You’re not going to be able to deliver everything at once, as much as your business would like you to. There are going to have to be trade off discussions along the way. It is best to prioritise at multiple levels and distinguish between what must, should and could be delivered. Make sure that what you put at the top of the list really is something that must be delivered.

Steve ArmstrongDirector, Strategic Planning & Capability Enablement, WorkSafe Victoria

It is also important to realise that as much as small wins are necessary, sometimes there are “implications of running legacy products and new ones side by side. As much as you might want to turn off the old, there will be an interim time where you will have to operate in parallel and this will slow things down.” It is therefore crucially important to “know your critical data elements.
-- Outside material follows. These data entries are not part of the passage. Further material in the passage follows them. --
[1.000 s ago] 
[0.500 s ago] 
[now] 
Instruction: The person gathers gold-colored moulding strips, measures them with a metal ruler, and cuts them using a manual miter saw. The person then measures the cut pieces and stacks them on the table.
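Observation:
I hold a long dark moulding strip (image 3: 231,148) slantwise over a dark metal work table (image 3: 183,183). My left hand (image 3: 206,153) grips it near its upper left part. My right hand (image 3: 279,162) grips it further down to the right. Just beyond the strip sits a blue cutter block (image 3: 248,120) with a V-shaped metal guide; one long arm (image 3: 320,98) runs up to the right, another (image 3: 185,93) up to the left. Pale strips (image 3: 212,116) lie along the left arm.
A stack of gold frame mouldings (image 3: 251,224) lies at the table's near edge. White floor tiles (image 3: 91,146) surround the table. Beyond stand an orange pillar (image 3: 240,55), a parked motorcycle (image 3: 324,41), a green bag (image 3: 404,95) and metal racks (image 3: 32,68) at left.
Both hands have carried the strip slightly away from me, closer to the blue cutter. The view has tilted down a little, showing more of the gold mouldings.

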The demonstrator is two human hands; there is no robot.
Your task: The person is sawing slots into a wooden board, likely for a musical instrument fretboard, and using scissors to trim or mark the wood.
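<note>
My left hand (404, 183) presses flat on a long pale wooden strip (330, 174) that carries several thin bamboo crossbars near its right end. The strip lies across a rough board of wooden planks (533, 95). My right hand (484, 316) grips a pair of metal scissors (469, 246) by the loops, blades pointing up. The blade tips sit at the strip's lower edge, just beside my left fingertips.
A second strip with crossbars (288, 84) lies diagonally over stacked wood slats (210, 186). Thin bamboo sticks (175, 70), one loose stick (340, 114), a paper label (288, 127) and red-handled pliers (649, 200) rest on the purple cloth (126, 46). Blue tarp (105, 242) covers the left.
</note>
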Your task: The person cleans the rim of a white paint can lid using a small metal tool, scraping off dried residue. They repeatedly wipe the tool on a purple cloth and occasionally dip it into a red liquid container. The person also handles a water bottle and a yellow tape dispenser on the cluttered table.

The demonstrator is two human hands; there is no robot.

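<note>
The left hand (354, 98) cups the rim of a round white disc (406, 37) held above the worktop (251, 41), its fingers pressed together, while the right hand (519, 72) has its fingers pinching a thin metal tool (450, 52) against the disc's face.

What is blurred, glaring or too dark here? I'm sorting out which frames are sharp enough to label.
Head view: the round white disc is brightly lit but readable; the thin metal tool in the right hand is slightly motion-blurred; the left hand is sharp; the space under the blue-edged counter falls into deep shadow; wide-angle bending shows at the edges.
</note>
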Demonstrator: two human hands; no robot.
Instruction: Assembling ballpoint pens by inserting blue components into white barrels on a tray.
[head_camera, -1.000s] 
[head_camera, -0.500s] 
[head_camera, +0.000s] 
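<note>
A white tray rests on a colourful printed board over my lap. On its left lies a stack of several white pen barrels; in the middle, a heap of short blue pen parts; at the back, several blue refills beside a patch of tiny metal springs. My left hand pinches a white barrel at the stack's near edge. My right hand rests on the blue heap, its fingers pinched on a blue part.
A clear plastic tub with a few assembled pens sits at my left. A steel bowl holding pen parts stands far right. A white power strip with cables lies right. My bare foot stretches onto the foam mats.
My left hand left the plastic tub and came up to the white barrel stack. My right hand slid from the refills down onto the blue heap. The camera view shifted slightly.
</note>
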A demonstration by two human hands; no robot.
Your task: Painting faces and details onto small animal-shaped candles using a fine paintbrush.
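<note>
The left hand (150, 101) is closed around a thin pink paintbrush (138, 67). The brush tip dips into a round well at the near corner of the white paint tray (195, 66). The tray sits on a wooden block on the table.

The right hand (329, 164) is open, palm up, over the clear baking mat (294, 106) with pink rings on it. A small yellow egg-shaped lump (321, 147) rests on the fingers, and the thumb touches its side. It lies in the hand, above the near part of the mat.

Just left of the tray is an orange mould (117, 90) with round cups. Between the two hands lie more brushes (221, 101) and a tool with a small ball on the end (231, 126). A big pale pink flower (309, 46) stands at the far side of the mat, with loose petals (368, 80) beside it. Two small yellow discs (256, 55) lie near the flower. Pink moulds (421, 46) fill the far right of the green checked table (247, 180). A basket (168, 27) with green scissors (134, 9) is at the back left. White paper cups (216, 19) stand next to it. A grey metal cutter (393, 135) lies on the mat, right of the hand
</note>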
Bad data in a legacy system continues to be bad data in a new environment.” Whilst there might be a desire to fix everything and improve the data health of the entire system, “prioritise those issues that you consider to have the greatest impact on your environment.” It is therefore necessary to “understand the purpose of each data source.” One way to do that – especially if there is a lot of data and many data sources – is to “establish data owners, custodians and stewards who know the business and the community they are servicing.”
Often the only part of this process that customers or external people see are the dashboards. It is important to make them look good and appealing, but sometimes “sexy dashboards get too much of the credit, though that’s not such a bad thing.” Stakeholders or anyone interacting with the dashboards will mostly only care for what they can see, and many “love being able to touch and feel and see where all of the data is going.” More than likely, there will be a lot of “sophisticated predictive intelligence and amazing data modelling” in the background, but “ultimately, businesses love dashboards and all they can visualise, so aim to get to a point of visualisation as early as possible.” That doesn’t necessarily mean “rushing to get our dashboards done,” but it does mean “getting our best analysts in there and getting them to start solving business problems.” The results can then be displayed and presented on dashboards in ways that stakeholders can appreciate. “We want to make it really easy for the business and stakeholders to understand where they need to look and what the business impacts are of any issues.”